The Pucker Street Historic District is a nationally recognized historic district located in Marion, Iowa, United States. It was listed on the National Register of Historic Places in 2002. At the time of its nomination it consisted of 84 resources, which included 50 contributing buildings, three contributing structures, two contributing objects, and 29 non-contributing buildings. The historic district is a residential area near Marion's central business district. The people who initially built homes here were the city's pioneer families and then their descendants. It is also where the city's wealthy and influential citizens built their houses along Eighth Avenue and its adjacent streets. The neighborhood was called "Pucker Street" because of the superior attitudes that some of its early residents were said to have possessed.
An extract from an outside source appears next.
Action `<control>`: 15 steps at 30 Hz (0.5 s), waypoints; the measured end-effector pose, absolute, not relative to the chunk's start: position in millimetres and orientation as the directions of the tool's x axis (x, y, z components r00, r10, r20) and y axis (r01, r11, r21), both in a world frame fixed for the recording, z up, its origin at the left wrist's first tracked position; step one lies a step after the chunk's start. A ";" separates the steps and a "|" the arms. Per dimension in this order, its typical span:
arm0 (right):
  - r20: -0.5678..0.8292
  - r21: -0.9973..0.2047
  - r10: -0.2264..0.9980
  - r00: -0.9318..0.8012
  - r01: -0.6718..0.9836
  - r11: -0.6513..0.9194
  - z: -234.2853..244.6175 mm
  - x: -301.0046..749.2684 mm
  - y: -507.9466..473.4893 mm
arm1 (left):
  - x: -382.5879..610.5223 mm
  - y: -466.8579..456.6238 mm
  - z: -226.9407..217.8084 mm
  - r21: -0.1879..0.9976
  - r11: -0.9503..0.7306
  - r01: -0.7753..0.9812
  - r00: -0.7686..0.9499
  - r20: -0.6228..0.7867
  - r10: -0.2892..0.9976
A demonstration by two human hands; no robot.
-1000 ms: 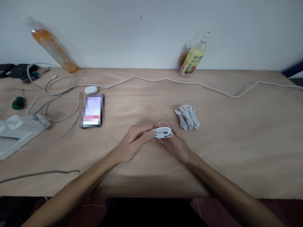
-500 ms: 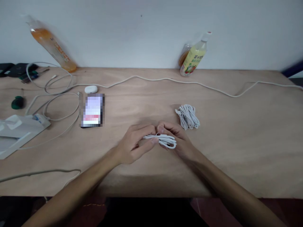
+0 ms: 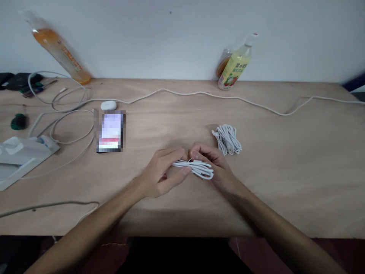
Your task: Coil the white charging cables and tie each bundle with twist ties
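So we've got a coiled white cable [image 3: 203, 171] up over the near middle of the wooden table [image 3: 285, 160], pinched between the thumb and fingers of our left hand [image 3: 162, 171]. Our right hand [image 3: 219, 167] is curled up against its other side, thumb and fingertip together by the coil's top edge, but we can't tell if they're actually gripping anything. Just beyond that hand we've got a bundled pale cable [image 3: 229, 139] lying on the wood.
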State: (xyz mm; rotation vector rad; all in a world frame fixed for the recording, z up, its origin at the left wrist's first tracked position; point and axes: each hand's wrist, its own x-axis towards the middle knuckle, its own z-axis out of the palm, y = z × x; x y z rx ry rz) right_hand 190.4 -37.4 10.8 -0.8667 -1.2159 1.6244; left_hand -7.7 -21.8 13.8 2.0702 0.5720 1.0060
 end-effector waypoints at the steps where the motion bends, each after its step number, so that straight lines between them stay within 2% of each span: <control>1: -0.019 -0.963 0.938 -0.347 -0.246 -0.111 10.9 190.4 -37.6 | -7.9 -21.9 13.7 0.789 -0.611 0.066 0.590 0.463 0.662; 8: -0.008 -0.961 0.949 -0.314 -0.259 -0.093 11.6 189.7 -39.6 | -9.1 -23.0 11.5 0.840 -0.539 0.058 0.585 0.409 0.701; 15: 0.054 -0.938 0.950 -0.309 -0.343 -0.059 3.4 189.8 -40.4 | -7.5 -24.2 11.9 0.869 -0.488 0.084 0.550 0.368 0.750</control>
Marion was established as one of the first towns in Linn County in 1839, and it served as its first county seat until 1919. Its early development came about because of its status. There were three building booms in this neighborhood: a small one in the 1850s and the 1860s, a major one in the 1880s and 1890s, and a period of infill construction and remodeling from the 1910s to the 1930s. It was fully developed by the 1940s and has not seen significant construction in subsequent years. Because of the prominence of its residents, the popular architectural styles of the era are found here, especially the Italianate and Queen Anne. The primary buildings are houses while the secondary buildings are carriage houses and garages. Three retaining walls are the contributing structures and two mounting blocks are the contributing objects. Three houses are individually listed on the National Register of Historic Places: the Samuel M. Lane House (1868), the James W. and Ida G. Bowman House (1910), and the Glenn O. and Lucy O. Pyle House (1924).